Behold the Tina Fey 8002s.
I'm a little torn about this. Content creators are finding it increasingly difficult to get paid for their work, so I generally don't have a problem with licensing deals if they allow a brilliant talent like Fey to line her pockets.
But I think it's a little silly to license an accessory that's not particularly spacial. Unlike, say, America Ferrera's bright red Ugly Betty frames, there are hundreds of frames that look just like Liz Lemon's glasses. It's really easy to find glasses that look like this (the pair that Tina Fey wears on TV are apparently made by Gucci--wouldn't that make the Gucci model the real Tina Fay frame?). If you bought these simply because you wanted to achieve the Tina Fey look and had not figured out how to do this before, you may be, in Tina Fey's words, a dum-dum.
That said, I might be ascribing inaccurate motives to hypothetical shoppers. What if people bought these frames not because they wanted to look like Tina Fey, but because it's freaking amazing that a smart, nerdy woman is marketing a product for other smart, nerdy (looking) women?
These frames are about as distinctive and rare as a pair of GAP jeans, but they have a genuine creative connection to her work. They make sense. It's not like she's selling the "Tina Fey celebrity diet" or the "Tina Fey GoBlonde! highlighting kit" (Amy Poehler could sell hair bleach if she wanted). This product celebrates her nerdy, smart-girl status, and I am totally into that. She may well be the only female celebrity with a glasses line who is actually famous for wearing glasses, and that makes the kind of good sense I definitely associate with Ms. Fey.

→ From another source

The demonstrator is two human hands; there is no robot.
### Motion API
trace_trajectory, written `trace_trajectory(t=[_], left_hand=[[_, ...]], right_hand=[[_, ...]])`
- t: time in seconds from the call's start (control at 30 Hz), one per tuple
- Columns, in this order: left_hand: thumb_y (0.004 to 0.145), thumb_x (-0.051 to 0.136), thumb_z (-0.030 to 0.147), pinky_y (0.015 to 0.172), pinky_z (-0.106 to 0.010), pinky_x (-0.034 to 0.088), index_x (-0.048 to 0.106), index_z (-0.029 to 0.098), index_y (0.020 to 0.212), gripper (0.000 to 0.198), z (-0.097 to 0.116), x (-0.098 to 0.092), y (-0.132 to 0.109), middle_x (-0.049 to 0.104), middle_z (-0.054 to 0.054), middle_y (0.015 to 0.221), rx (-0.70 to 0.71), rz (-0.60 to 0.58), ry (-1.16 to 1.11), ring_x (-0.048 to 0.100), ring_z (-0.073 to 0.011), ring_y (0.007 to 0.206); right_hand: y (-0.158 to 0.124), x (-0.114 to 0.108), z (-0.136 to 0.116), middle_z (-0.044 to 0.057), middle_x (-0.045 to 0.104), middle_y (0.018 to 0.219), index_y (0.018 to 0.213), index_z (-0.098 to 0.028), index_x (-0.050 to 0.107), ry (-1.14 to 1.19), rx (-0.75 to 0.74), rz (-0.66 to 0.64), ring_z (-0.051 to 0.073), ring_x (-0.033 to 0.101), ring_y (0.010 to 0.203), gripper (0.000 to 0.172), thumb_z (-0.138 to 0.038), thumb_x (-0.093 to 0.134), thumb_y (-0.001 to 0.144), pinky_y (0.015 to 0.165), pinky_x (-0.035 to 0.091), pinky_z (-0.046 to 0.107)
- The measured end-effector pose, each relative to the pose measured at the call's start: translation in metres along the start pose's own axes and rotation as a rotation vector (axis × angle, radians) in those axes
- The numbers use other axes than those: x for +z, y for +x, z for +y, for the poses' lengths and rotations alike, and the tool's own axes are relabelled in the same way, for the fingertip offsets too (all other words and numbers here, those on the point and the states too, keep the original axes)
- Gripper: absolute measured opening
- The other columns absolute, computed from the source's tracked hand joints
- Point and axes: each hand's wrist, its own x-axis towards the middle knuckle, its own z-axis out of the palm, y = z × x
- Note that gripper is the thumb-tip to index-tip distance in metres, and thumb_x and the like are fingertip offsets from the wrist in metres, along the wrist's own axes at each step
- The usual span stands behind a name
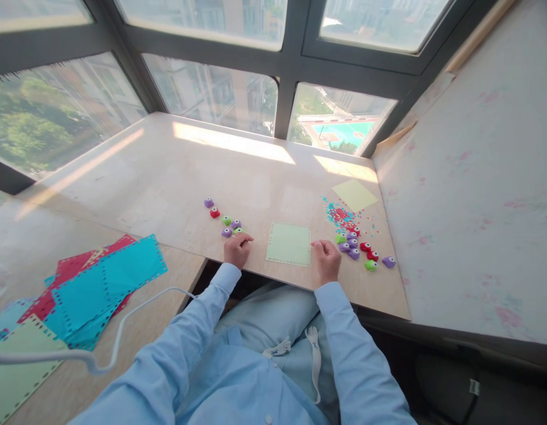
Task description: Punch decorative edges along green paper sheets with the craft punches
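Note:
A pale green sheet (pixel 289 244) with small holes along its edges lies flat between my hands. To its left, my left hand (pixel 238 249) rests closed at the table edge, beside several purple, red and green one-eyed pieces (pixel 226 220). My right hand (pixel 326 261) is closed at the sheet's right edge; the fingers are curled and nothing shows in them. Just right of it sit several more one-eyed pieces (pixel 353 242), with a scatter of tiny red and blue bits (pixel 339 216) behind them.
A pale yellow sheet (pixel 355 195) lies at the back right. Red, blue and green punched sheets (pixel 109 283) overlap at the left, near a white cable (pixel 118 336). Windows border the table (pixel 238 171) behind; a floral wall (pixel 472 206) stands at the right.

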Motion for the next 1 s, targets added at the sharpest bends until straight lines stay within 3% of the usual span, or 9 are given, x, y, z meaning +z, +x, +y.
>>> trace_trajectory(t=[1.0], left_hand=[[0.069, 0.047, 0.005, 0.071, -0.029, 0.052, 0.066, 0.021, 0.063, 0.026, -0.0002, 0.001, -0.0023, 0.07, -0.002, 0.069, -0.067, -0.028, 0.14, 0.065, -0.0173, 0.069]], right_hand=[[-0.0046, -0.0025, -0.0035, 0.005, 0.073, 0.076, 0.075, -0.018, 0.069, -0.004, 0.011, -0.023, 0.021, 0.064, 0.074, 0.025, -0.039, 0.056, 0.082, 0.07, 0.048, 0.031]])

I think that you have this one wrong, Ms Deluxe. There's no way that those frames are officially licensed by Tina Fey or NBC or the original eye wear designer or whoever would be able to license them. The same company sells Johnny Depp frames.
ReplyDeletehttp://www.clearlycontacts.ca/glasses/frames/johnny-depp-8005/prod28023.html
These frames made me do some Gogglin' when I originally saw them. I found no evidence of these being licensed designs. Most of the $38 frames from Clearly Contacts are manufactured in China, are copies of other popular frames, and are branded specifically for Clearly Contacts. My cheap frames are branded as 'Joseph Marc', which in my 23 years of wearing corrective lenses and countless days of shopping at many different physical & virtual optical stores, had never seen before.

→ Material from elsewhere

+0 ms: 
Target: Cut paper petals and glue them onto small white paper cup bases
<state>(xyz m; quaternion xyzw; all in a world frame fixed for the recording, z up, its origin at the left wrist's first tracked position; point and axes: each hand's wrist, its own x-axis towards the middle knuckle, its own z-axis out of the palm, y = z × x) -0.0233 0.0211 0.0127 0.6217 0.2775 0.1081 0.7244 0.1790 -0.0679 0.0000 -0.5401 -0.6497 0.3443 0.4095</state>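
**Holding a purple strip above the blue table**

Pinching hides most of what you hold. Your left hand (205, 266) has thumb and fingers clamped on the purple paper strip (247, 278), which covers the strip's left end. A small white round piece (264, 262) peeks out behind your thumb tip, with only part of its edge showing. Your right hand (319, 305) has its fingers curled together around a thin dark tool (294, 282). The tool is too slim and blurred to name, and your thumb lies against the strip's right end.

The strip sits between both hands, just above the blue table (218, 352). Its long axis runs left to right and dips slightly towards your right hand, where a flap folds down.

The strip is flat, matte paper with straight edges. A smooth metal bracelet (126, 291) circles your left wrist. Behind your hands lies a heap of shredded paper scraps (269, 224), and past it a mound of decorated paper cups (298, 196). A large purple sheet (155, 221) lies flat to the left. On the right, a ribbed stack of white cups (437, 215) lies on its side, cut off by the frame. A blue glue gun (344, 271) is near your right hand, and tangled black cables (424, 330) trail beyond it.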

Anyway, back to the Fey's & Depp's. I assume that these frames are the result of China's lax copyright laws. I don't know what this means when they are sold in other countries.
Maybe, I'm completely wrong, but if so, it's weird that stars would license out their eye wear and then have it sold at the lowest possible price point. That's $38 for frames AND lenses.
Dear Dave: I am convinced. This makes way more sense than what I was saying.